The just concluded Forum for China-Africa Cooperation has brought with it major relief to many African capitals. Many would have come to Sandton with a worry about China’s commitment to sustain the relationship at a time when its own economy seems to have hit turbulent times. From growth highs of 9.5% of Gross Domestic Product in 2011 to a ‘slow’ 7% growth projected in 2015, China has cause to reassess some of its international commitments in order to meet the needs of its own people. As the Chinese are always keen to remind their partners, China is itself a developing country and there are limits to how much largesse the country can dish around without creating consternation at home.

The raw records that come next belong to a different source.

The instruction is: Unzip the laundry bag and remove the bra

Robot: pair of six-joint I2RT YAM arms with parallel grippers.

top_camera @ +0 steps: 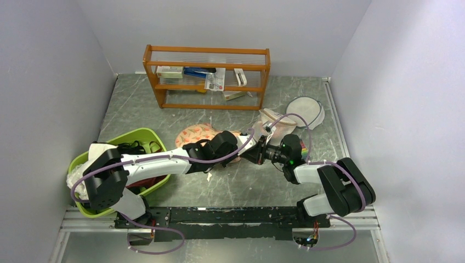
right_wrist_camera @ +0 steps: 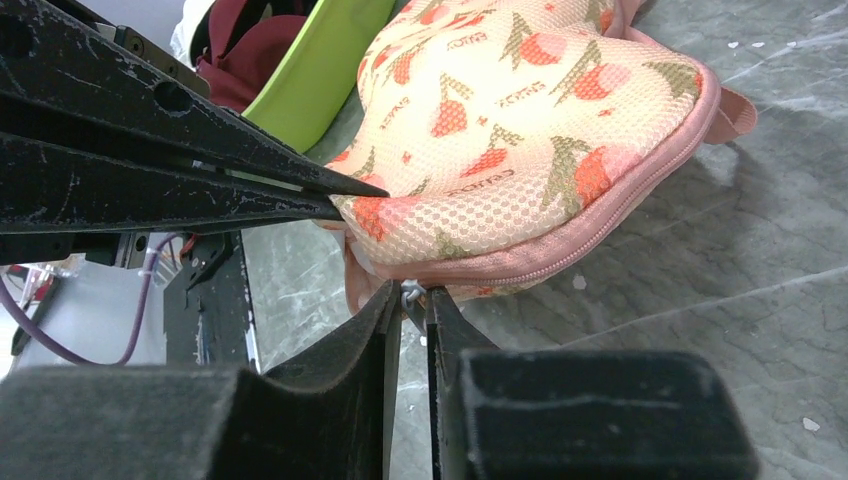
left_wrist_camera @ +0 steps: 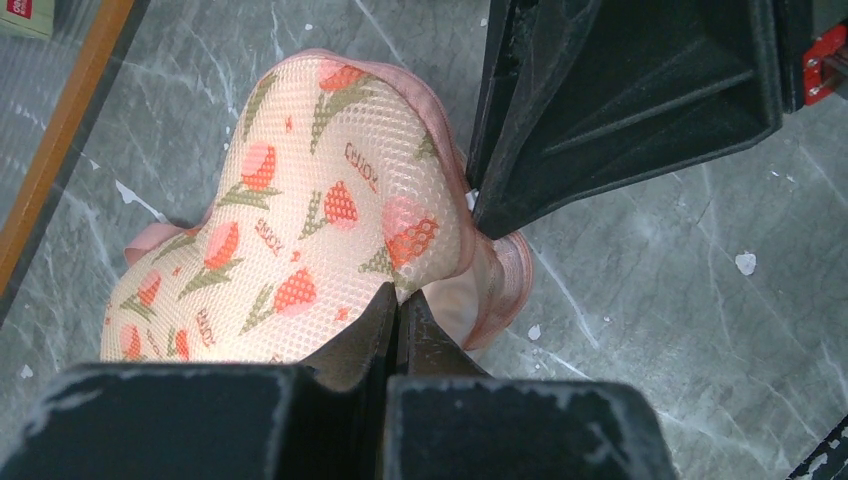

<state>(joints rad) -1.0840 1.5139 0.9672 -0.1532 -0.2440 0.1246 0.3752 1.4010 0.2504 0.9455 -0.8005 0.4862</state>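
Observation:
The laundry bag (top_camera: 194, 134), peach-pink mesh with orange-red flowers, lies mid-table just left of both grippers. My left gripper (left_wrist_camera: 400, 300) is shut on the bag's (left_wrist_camera: 300, 220) near edge, where the pink rim gapes. A pale smooth surface (left_wrist_camera: 455, 300) shows in that gap; I cannot tell whether it is the bra. My right gripper (right_wrist_camera: 413, 298) is shut on the small silver zipper pull (right_wrist_camera: 410, 293) under the bag's (right_wrist_camera: 520, 110) pink zip seam. The two grippers meet tip to tip at the bag's right end (top_camera: 248, 153). Zip teeth right of the pull look closed.
A green basket (top_camera: 137, 131) with a dark maroon garment and white cloth stands at the left. A wooden shelf (top_camera: 208, 76) lines the back. A white mesh disc (top_camera: 306, 111) and a small white mesh bag (top_camera: 277, 121) lie behind the right gripper. Walls close three sides.

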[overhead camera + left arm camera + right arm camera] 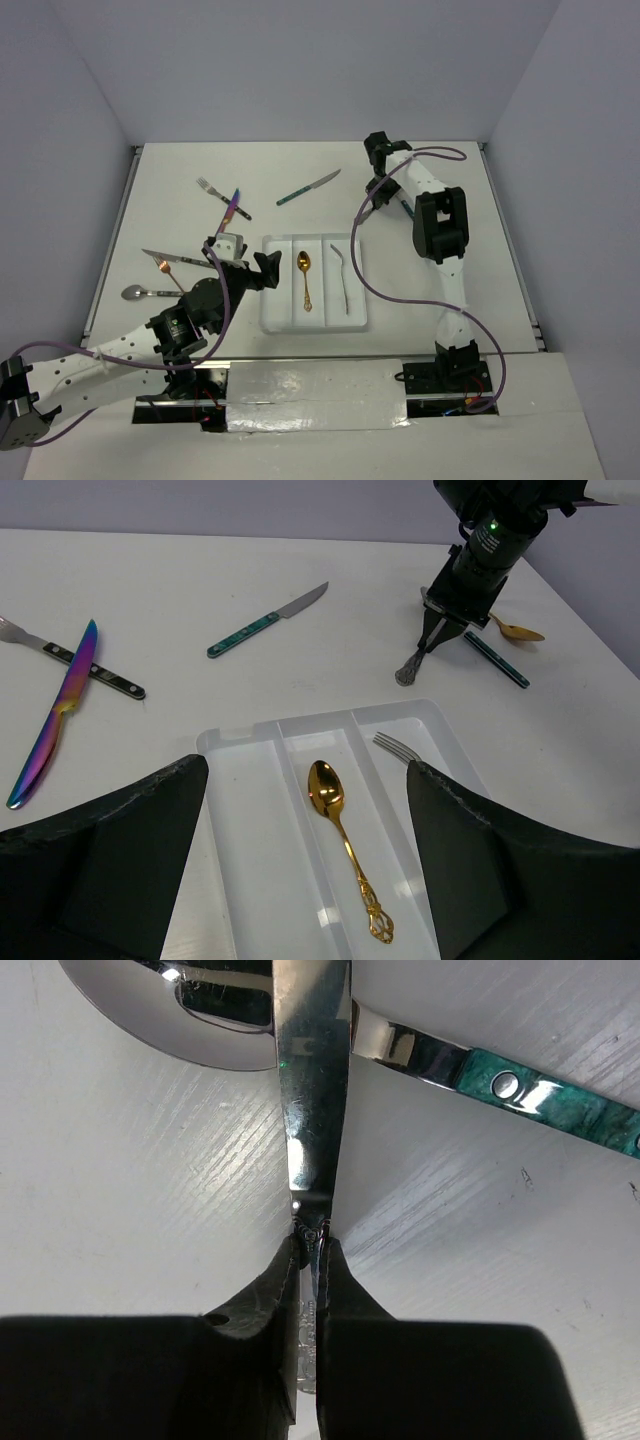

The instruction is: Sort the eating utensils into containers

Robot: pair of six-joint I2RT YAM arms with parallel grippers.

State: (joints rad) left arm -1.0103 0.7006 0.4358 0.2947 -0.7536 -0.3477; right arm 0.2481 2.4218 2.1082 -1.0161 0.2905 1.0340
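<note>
The white tray (316, 318) has three long compartments. A gold spoon (305, 280) lies in the middle one and a silver fork (343, 280) in the right one; the left one holds nothing. My left gripper (264, 270) is open and empty at the tray's left edge; the left wrist view shows its fingers (100, 870) either side of the gold spoon (345, 845). My right gripper (373, 193) is at the far right, shut on a silver utensil (313, 1080) with an ornate handle, whose lower end (409, 670) touches the table.
On the left lie a dark-handled fork (208, 187), an iridescent purple knife (232, 207), a silver knife (175, 258), a copper utensil (168, 268) and a silver spoon (135, 292). A teal-handled knife (308, 187) lies behind the tray. A teal-handled utensil (497, 660) and a gold spoon (520, 632) lie by my right gripper.
</note>
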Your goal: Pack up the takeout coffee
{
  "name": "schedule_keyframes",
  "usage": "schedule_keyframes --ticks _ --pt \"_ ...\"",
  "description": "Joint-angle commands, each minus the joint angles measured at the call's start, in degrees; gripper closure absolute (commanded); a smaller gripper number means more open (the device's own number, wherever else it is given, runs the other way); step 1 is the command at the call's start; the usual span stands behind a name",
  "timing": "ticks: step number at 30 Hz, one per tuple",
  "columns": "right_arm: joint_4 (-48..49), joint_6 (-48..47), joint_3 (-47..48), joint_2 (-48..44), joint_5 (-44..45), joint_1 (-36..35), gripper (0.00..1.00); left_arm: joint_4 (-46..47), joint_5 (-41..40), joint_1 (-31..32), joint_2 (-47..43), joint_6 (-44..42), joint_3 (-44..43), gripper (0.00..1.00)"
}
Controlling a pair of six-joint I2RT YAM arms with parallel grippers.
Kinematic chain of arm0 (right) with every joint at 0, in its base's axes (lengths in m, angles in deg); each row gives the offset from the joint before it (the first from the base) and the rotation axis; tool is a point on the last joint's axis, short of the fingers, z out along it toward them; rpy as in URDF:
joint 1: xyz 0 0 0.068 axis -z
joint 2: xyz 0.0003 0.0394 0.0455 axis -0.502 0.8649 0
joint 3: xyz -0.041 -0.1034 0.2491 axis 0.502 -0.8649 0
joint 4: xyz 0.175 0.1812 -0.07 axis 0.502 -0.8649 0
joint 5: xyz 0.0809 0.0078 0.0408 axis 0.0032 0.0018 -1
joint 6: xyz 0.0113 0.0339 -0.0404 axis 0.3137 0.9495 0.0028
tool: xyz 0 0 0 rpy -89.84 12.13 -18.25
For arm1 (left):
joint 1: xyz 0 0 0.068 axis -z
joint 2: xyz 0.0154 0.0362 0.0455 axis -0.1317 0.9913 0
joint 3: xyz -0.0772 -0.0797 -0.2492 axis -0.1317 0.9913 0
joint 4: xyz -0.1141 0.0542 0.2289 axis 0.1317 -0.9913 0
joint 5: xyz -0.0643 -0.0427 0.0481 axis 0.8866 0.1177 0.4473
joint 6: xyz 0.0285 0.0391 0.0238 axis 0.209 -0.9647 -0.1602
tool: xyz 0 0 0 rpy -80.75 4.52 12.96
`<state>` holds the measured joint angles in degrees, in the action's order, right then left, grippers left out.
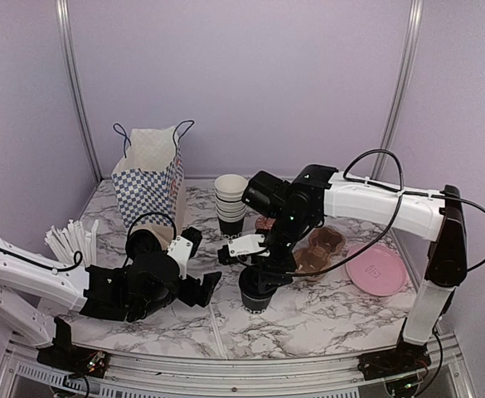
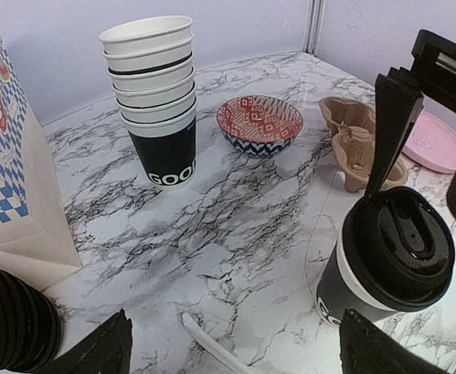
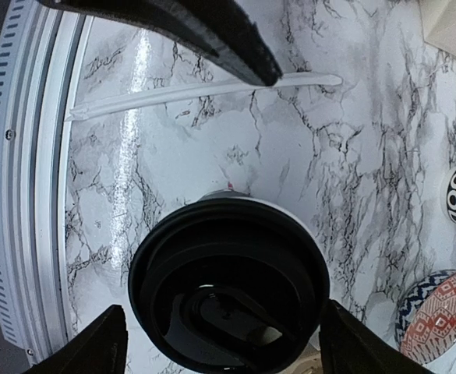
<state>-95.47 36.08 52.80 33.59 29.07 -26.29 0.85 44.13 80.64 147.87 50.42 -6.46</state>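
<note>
- My left gripper [image 2: 235, 352] sat nearest me, its jaws spread wide with nothing between them, looking across the marble table [image 2: 235, 226] at the cup.
- The takeout coffee [image 1: 254, 292] stood on the table near the front edge, just right of that gripper. It was upright with its long axis vertical, its black lid facing up and its white print low on the wall.
- My right gripper [image 3: 224, 336] hung directly over the lid, fingers [image 3: 95, 347] parted to either side and gripping nothing. I could not tell whether they touched the rim.
- I judged the main risk to be closing at lid height, which could pop the lid off or let the cup slip. Squeezing too hard lower down could crush the paper wall.
- The two grippers were close together, so a careless swing could knock the cup over.
- The paper bag [image 1: 149, 178] stood well apart at the far left, and a tilt while carrying the cup there could spill it.
</note>
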Motion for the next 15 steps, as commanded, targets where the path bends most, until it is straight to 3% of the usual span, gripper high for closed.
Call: schedule_keyframes --ticks 1,11,15 --pt "1.15 0.86 0.32 -3.66 -1.48 -0.62 0.14 -0.25 0.43 0.13 0.39 0.08 -1.85 0.07" --pt "2.7 1.23 -1.95 -6.0 -1.91 -0.13 0.11 -1.15 0.87 0.13 0.43 1.32 -2.95 0.07" --pt "4.4 2.97 -3.28 -9.5 -6.44 5.14 0.12 -6.51 2.11 -0.85 1.62 13.0 -6.53 0.11"
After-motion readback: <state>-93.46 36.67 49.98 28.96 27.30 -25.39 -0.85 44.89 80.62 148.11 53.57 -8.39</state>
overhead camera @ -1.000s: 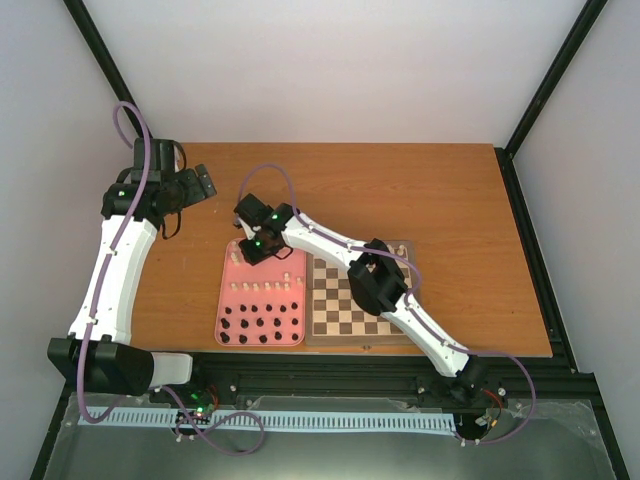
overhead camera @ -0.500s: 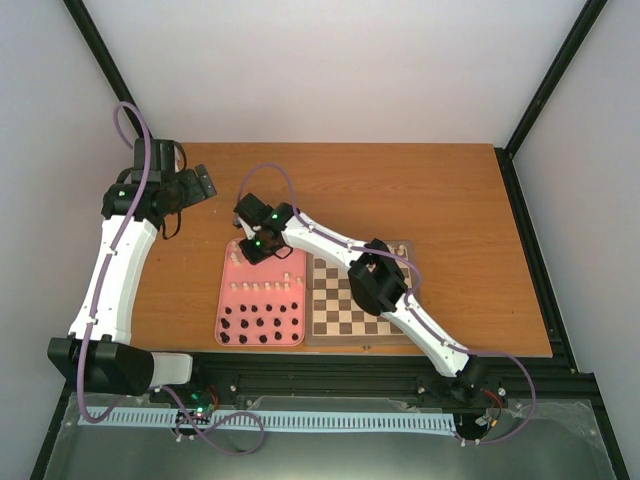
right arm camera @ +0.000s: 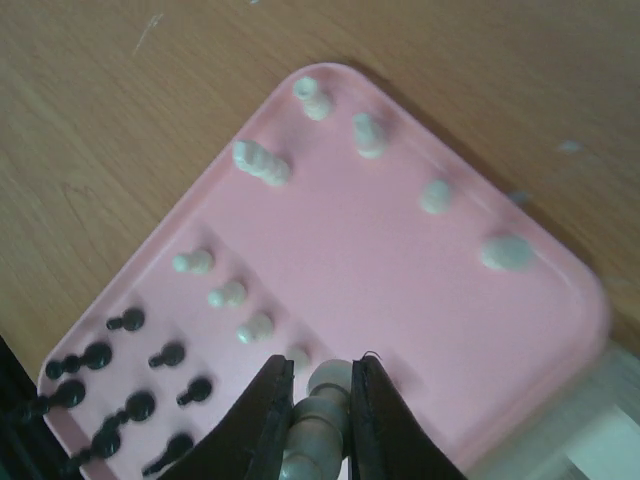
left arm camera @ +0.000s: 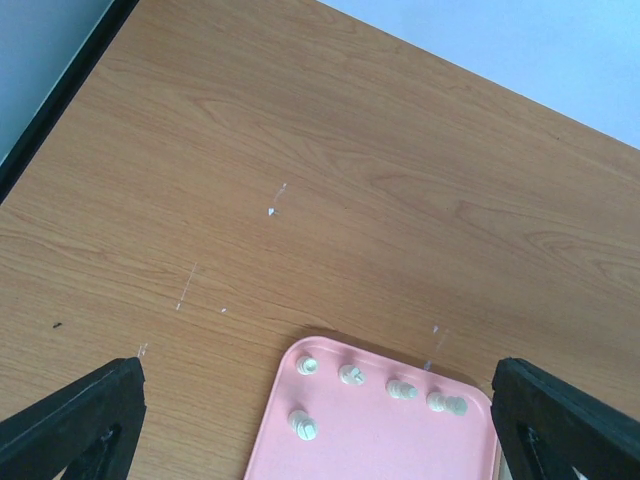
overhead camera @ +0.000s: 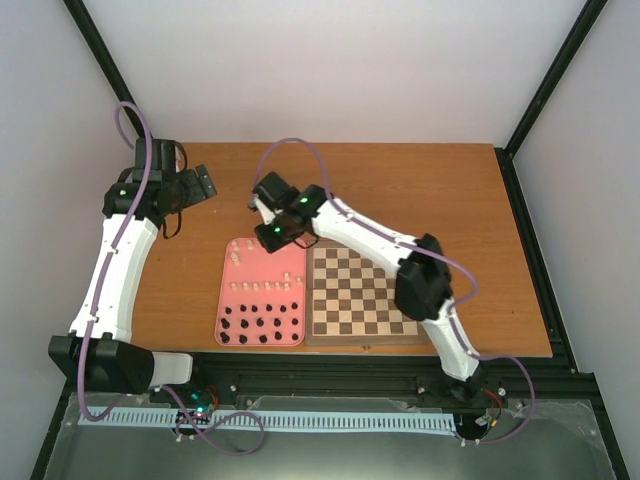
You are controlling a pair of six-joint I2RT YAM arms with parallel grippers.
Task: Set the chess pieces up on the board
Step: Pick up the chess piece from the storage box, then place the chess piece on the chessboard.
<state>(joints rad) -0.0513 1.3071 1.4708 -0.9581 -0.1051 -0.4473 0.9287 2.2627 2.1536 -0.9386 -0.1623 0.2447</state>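
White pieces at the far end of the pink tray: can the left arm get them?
Probably yes. The left arm has its fingers open over bare table beyond the tray, with nothing between them and the white pieces. The right arm hovers nearby, holding a piece, and might crowd it.

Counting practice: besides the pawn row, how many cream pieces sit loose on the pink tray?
5 cream pieces: four along the tray's far edge, one nearer; another is in the right tool.

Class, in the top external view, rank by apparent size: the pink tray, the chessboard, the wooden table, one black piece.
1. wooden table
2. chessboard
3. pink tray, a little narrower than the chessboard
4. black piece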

Yet, despite these challenges, President Xi Jinping gave a resounding reassurance about the China-Africa relationship by pledging an eye-popping US$60 billion for Africa’s development. This amount dwarfs, by far, the US$20 billion pledged at the 2012 Summit, which was subsequently increased to US$30 billion in 2013 when Premier Li Keqiang toured the African continent. The bulk of this money is earmarked for debt forgiveness for loans maturing at the end of 2016, export credits, and concessional finance. As such, the money is not geared for specific investment into African economies. Still, this amount is no laughing matter as China’s slowdown has occasioned many sleepless nights on African capitals whose dependence on China’s voracious appetite for African resources has made such economies too dependent on China, resulting in their own slowdown. The debt forgiveness should go some way towards lessening fiscal pressures, though the need still remains to find creative ways to broaden economic activity, raise tax receipts and create real economic opportunities for the mass of unemployed youth on the continent.
Some of the Summit announcements are such that, if fulfilled, they will go a long way towards creating many opportunities for African businesses. China-Africa relations are plagued by “colonial” patterns of trade which mainly restrict Africa’s exports to China to primary products. This is a function of many variables, the most important of which is the lack of any real industry to speak of in many African countries. Equally important is China’s seeming reluctance to fling its doors wide open to African products, except in so far as this pertains to Africa’s Least Developed Countries, 95% of whose products are exempted from import duties. Nonetheless, these countries still find it impossible to export to this huge market, primarily because they have no real industry to speak of that can take advantage of the available opportunities.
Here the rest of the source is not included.